ADSM-L

Re: TSM Server Paging: Need an AIX Paging Expert to Help

2002-09-15 19:24:49
Subject: Re: TSM Server Paging: Need an AIX Paging Expert to Help
From: Dan Foster <dsf AT GBLX DOT NET>
To: ADSM-L AT VM.MARIST DOT EDU
Date: Sun, 15 Sep 2002 23:16:07 +0000
Hot Diggety! Seay, Paul was rumored to have written:
> Paging is a bad thing, but why would an AIX system page (like crazy) under
> this configuration?

Well, it depends on what kind of paging it is. Some paging is harmless
if it's the right type, and others are downright bad.

> P660-6H1 2GB Memory
> dsmserv using 384MB
> Swap space is 3GB an only 12% used.
> Nothing else seems to use much memory based on a ps -efl

12.x% used is exactly right -- that's 368-ish MB, so that's probably the
VMM memory-backing of the dsmserv memory allocation. That also seems to
suggest that nothing else is allocated paging space pages, and about what
I would expect for your setup. Most unlikely anything is actually swapping.

# lslpp -l bos.rte.libc
# vmstat 1 120
# iostat 1 120
# lsps -a
# ps -efl

are the usual stuff I'd run first. I'd like to see the output of these
five commands -- you're more than welcome to email it my way if you'd
like (iostat output may be a little large).

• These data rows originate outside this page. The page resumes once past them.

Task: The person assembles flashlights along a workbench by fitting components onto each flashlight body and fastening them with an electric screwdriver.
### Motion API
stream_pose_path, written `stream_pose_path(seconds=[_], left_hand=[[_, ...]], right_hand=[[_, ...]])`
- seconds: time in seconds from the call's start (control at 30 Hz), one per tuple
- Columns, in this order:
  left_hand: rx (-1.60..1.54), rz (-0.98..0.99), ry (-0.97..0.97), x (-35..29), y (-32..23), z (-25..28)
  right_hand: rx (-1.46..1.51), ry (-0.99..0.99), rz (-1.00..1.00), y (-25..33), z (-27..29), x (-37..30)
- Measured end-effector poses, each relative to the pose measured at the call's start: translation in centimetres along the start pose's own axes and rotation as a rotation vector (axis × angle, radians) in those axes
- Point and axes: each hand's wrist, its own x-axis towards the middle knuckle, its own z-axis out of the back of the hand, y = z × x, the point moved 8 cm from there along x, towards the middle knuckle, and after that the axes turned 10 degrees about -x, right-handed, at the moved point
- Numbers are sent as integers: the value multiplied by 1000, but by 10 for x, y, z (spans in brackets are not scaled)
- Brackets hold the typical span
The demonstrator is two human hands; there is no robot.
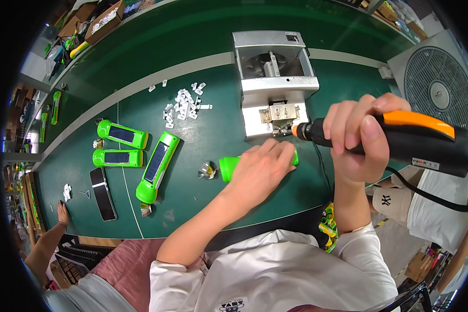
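My right hand (360, 136) is wrapped round a black and orange electric screwdriver (424, 145). Its orange tip is right by the front outlet of a silver screw feeder (278, 83); whether they touch I cannot tell. Lower on the green table, my left hand (262, 167) grips a bright green flashlight body (226, 169), covering most of it. A shiny reflector head (208, 170) lies beside that body's left end. Left of it rest a larger green flashlight (158, 166) with a dark solar panel and two smaller-looking ones, an upper flashlight (122, 135) and a lower flashlight (118, 157).
Small white plastic parts (183, 105) are heaped left of the feeder. A phone (103, 194) lies at the left, near another person's hand (62, 213). A large fan (438, 86) stands at the far right. The screwdriver's black cord (426, 195) loops down at the right.
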Motion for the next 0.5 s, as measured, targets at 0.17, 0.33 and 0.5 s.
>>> stream_pose_path(seconds=[0.17, 0.33, 0.5], left_hand=[[107, -66, -81, -10, -8, 20], [55, 31, -37, -40, 17, 66], [13, -4, 12, -45, 33, 65]], right_hand=[[-166, 57, -38, -13, -18, 3], [-319, 77, -86, -21, -21, 5], [-250, 128, -390, -56, -32, 36]])
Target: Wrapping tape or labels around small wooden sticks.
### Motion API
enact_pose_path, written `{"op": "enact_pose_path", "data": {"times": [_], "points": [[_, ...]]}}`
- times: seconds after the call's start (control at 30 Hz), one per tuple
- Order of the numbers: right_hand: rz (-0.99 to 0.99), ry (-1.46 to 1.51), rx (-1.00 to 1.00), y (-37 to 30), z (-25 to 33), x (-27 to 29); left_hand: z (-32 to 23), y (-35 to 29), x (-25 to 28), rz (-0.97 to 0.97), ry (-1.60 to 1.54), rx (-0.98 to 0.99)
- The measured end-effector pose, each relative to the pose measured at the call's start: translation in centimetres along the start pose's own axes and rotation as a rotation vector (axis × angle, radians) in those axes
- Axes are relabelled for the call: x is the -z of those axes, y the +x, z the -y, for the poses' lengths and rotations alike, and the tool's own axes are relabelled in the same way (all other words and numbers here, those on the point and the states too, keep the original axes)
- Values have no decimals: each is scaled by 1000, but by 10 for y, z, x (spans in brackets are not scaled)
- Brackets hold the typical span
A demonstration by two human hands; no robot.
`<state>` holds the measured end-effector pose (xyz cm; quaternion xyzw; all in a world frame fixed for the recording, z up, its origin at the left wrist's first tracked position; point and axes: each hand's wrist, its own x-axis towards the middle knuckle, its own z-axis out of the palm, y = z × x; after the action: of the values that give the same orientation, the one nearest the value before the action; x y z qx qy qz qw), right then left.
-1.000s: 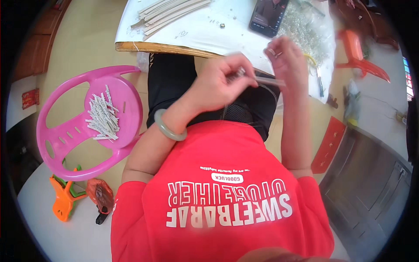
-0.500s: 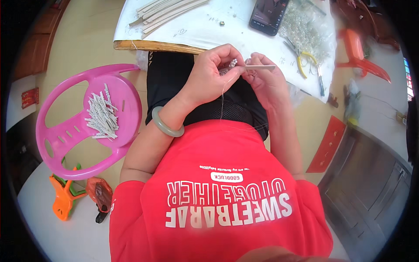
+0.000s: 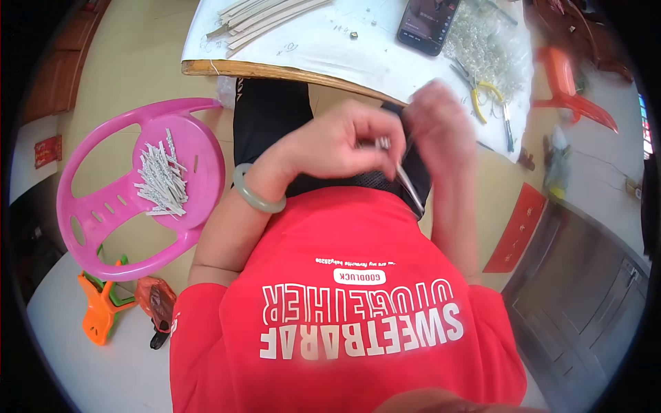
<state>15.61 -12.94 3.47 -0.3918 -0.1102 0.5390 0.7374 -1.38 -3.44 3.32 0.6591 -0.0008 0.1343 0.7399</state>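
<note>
Silver strip (image 3: 406, 180) now tilted downward, lower

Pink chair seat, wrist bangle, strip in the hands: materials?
Pink chair: likely moulded plastic, glossy, one piece with slots. Bangle: pale grey-green, smooth, translucent-looking; stone or glass, can't tell. Strip between left hand and right hand: thin, silvery, probably metal; blurred.

White-topped table (image 3: 330, 48) with wooden edge: bundle of pale strips (image 3: 261, 15), dark phone (image 3: 428, 24), heap of small clear parts (image 3: 485, 51), yellow-handled pliers (image 3: 475, 93). Pink chair (image 3: 96, 206): pile of short silver sticks (image 3: 160, 180).
</note>
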Motion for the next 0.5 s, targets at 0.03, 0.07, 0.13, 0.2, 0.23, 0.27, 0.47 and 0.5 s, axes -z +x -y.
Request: {"op": "enact_pose_path", "data": {"times": [0.03, 0.07, 0.13, 0.2, 0.23, 0.27, 0.47, 0.5], "points": [[-122, -5, 111, 4, 10, 2, -3, -2, 0, 150, -30, -19], [-127, -4, 118, 5, 17, 9, -5, -1, 3, 158, -32, -20], [52, 165, 12, 6, 27, 29, -6, 2, 7, -15, -151, 85], [235, 324, -115, 4, 42, 47, -8, 3, 9, -208, -277, 186], [294, 305, -102, 1, 48, 53, -10, 2, 14, -244, -390, 184], [351, 290, -85, -5, 55, 60, -12, 0, 22, -275, -500, 185], [40, 209, 269, -42, 143, 179, 25, -49, 76, -382, -837, 85], [4, 212, 324, -58, 164, 217, 28, -56, 90, -333, -908, -37]]}}
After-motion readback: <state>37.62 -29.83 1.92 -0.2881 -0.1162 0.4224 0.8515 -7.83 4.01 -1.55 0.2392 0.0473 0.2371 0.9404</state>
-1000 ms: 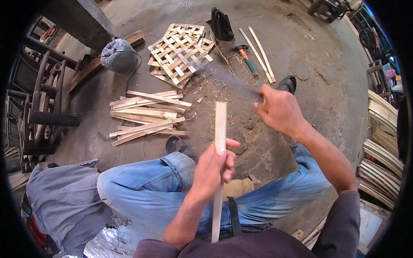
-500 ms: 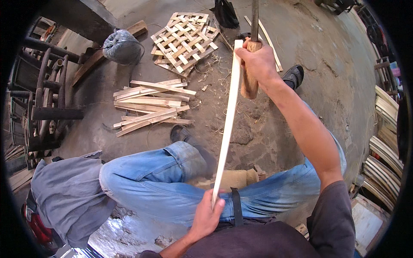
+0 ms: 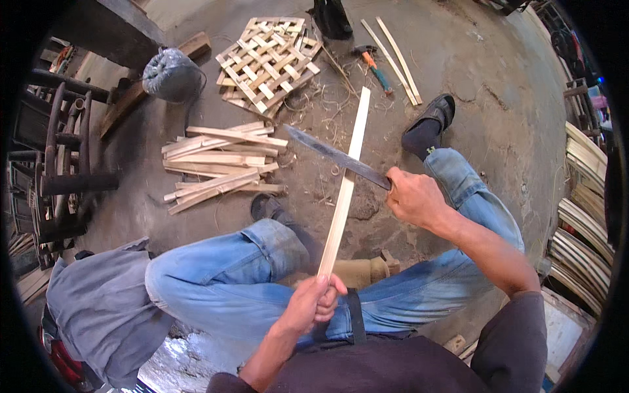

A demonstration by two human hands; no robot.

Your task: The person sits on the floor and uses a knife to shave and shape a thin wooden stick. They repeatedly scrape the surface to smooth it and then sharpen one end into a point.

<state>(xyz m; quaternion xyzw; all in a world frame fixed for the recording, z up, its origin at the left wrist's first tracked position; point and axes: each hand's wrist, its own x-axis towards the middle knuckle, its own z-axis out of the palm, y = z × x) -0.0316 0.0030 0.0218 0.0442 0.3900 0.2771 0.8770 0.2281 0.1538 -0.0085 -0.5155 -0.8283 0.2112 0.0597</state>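
Note:
My left hand (image 3: 313,302) is closed round the near end of a long pale strip of split wood or bamboo (image 3: 350,154), which slants up and away over the ground between my legs. My right hand (image 3: 417,200) grips a knife (image 3: 335,156) by its handle, mostly hidden in my fist. The long dark blade lies across the strip near its middle, tip pointing to the upper left. I cannot tell whether the edge bites into the wood.
A pile of cut strips (image 3: 216,160) lies left of centre, with woven lattice panels (image 3: 268,65) beyond. Farther right are a hammer (image 3: 375,70) and two long strips (image 3: 398,59). Dark chairs (image 3: 65,157) stand at left, stacked curved strips (image 3: 583,242) at right. A grey plastic bag (image 3: 171,74) sits back left.
My right hand has let go of the strip's far end and drawn nearer. The knife has swung from pointing away to lying across the strip. The left hand's fingers now wrap the near end.

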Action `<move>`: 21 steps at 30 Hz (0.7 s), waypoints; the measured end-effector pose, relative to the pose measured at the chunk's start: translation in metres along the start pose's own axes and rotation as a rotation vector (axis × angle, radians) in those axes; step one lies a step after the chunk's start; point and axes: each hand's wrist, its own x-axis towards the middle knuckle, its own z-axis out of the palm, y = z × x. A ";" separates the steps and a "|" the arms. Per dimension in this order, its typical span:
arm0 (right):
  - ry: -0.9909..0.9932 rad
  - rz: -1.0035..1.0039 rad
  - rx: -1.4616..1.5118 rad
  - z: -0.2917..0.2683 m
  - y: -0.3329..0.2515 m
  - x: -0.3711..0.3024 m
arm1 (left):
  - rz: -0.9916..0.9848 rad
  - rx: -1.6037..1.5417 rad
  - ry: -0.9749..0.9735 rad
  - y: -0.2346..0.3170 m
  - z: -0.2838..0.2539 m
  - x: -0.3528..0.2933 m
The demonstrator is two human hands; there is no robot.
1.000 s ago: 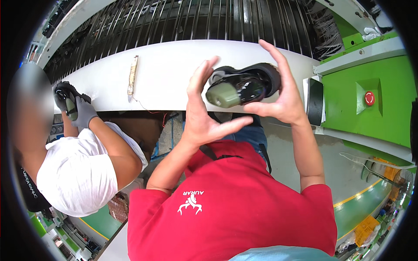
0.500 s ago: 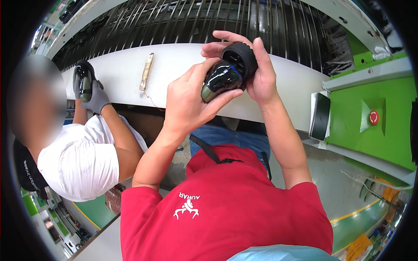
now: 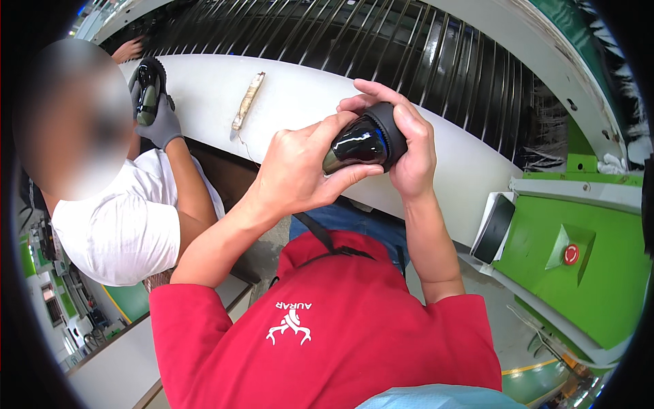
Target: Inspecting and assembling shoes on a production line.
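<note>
Both my hands hold a glossy black shoe (image 3: 359,143) with a dark green end and a thick, ridged black sole, raised over the white worktop. My left hand (image 3: 303,160) grips the green end, thumb along the near side and fingers over the top. Cupped round the sole side is my right hand (image 3: 414,146), its fingers curling over the far edge. To the left on the worktop lies a knife-like tool (image 3: 249,101) with a tape-wrapped handle and a thin cord at its tip; neither hand touches it.
At left, a co-worker in grey gloves (image 3: 163,128) holds a similar black and green shoe (image 3: 148,92). Another person's hand (image 3: 127,50) shows behind. Metal rollers (image 3: 340,41) run beyond the white worktop (image 3: 306,88). A green machine panel (image 3: 545,232) with a red button (image 3: 571,254) stands right.
The shoe has turned in my hands, so less of its sole side shows. My right hand's fingers have closed further round it. The whole view has shifted and tilted.
</note>
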 end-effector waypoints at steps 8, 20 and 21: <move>0.067 0.013 0.072 -0.006 0.010 0.002 | -0.051 -0.009 -0.092 0.001 -0.003 0.006; 0.097 -0.039 0.034 -0.005 0.005 -0.002 | -0.002 0.023 -0.062 0.004 0.001 0.008; 0.112 -0.037 0.062 -0.005 0.006 -0.003 | -0.006 0.018 -0.063 0.004 0.001 0.009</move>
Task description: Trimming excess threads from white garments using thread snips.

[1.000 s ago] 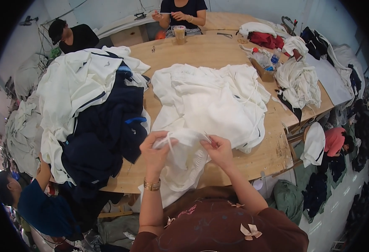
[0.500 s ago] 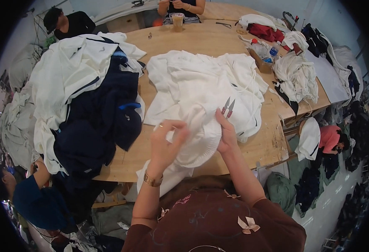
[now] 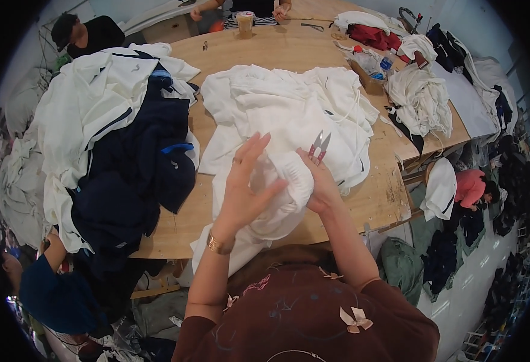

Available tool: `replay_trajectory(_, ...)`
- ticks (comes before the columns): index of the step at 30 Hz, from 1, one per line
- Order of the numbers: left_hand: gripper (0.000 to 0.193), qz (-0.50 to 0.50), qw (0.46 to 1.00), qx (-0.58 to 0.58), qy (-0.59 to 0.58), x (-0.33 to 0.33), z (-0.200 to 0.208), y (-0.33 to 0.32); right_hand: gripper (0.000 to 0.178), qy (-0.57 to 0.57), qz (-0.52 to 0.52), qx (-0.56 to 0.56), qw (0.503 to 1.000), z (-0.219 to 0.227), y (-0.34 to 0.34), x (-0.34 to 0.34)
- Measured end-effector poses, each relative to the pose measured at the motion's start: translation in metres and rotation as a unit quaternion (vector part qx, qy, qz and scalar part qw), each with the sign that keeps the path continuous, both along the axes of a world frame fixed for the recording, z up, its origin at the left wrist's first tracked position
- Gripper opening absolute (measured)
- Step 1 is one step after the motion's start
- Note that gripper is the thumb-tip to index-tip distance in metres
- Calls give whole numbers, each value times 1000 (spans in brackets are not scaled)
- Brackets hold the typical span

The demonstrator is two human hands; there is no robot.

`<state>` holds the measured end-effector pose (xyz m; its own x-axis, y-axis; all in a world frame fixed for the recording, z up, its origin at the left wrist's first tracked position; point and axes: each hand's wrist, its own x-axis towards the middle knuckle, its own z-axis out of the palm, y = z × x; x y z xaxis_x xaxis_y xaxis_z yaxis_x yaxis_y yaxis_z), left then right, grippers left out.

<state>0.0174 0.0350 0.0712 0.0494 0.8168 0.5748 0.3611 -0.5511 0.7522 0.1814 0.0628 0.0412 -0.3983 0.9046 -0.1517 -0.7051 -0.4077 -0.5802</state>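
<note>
Table (image 3: pixel 373 208): wooden, white cloth (image 3: pixel 277 108) atop | wall (image 3: pixel 485 39): bluish | floor (image 3: pixel 473 271): perhaps tiled

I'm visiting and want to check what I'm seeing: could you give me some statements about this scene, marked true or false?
1. The right hand holds red-handled snips. True.
2. Both hands are clenched into fists. False: the left hand has its fingers spread.
3. A gold-coloured band circles the left wrist. True.
4. Black fabric lies between the hands. False: a white garment does.
5. Navy garments lie to the left of both hands. True.
</note>
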Motion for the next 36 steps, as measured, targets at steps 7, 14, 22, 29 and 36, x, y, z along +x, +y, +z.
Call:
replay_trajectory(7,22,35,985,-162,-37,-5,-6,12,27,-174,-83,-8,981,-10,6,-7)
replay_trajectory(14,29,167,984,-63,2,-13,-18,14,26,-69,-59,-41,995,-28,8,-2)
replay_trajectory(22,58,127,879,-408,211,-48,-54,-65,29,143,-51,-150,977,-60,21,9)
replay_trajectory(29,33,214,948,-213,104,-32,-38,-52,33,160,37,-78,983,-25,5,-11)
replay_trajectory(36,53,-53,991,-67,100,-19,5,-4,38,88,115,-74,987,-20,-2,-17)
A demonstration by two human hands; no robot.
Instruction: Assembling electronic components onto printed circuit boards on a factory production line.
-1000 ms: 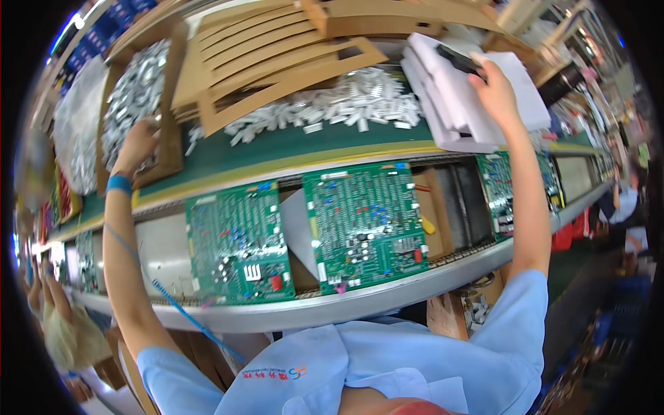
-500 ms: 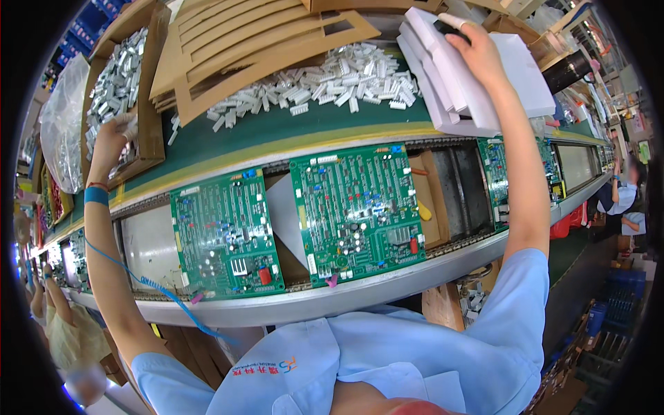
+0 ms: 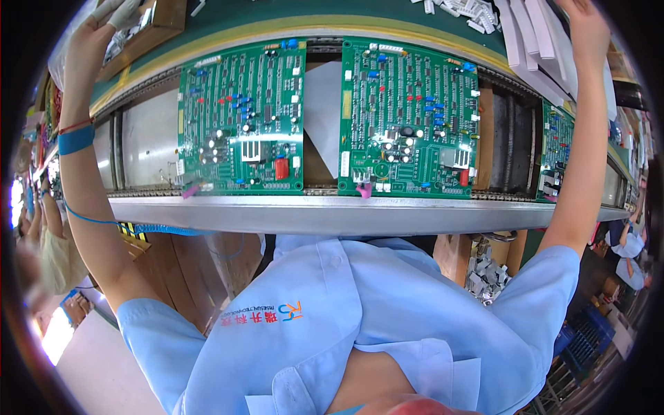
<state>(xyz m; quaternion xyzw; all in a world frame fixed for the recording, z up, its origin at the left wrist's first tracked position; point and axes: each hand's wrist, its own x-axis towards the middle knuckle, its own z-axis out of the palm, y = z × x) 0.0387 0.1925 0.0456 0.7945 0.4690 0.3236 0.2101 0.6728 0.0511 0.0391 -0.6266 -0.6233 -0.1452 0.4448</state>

There are certain bugs such as bos.rte.libc version 4.3.3.77 that has a
very nasty memory leak which, over time, triggers this sort of behavior.
Probably not the case here, though. Doesn't hurt to check, anyway.

Also, you're characterizing this as excessive paging, but need to see
evidence of that... as the evidence should also point at the culprit,
too.

Just to verify - you or anyone else haven't modified the default vmtune
settings? (that's a special utility used to modify the low level kernel
policy for various special VMM tunables.) The default vmtune setings
says that 80% of physical memory is reserved for the unified buffer cache
(program+file data) and 20% is reserved for 'pinnable' (can't move) memory.

If this was altered, it's possible to run into excessive paging if the
wrong values were chosen. (And the reason why IBM doesn't publicize or
encourage use of this utility by the uninitated. Usually altered only for
large databases.)

Even if you see 'nothing' in vmstat output, it *does* give hints in
certain fields that tells us if it's actually paging or if it's just a
"false alarm". (such as the context switches/sec, free page searches,
I/O wait, etc.)

6H1s are real nice machines, incidentally. :) Same machine we're running
the TSM 4.2/5.1 stuff on. I've set up the service processor with a special
'halt NOW' string to be seen on serial port so I can basically power it off
and on remotely, and use a number of the other nice 6H1 features such as
slot power on/off (plus TSM's enable/disable individual drives) to work on
specific cables/drives without halting the entire service and application.

Final question: exactly what commands did you run and what output did
you get that caused you to determine you had excessive paging? Are you
seeing I/O slowdowns? (I'm guessing this may be related to your other
recent mail on abnormally slow expiration issues.)

-Dan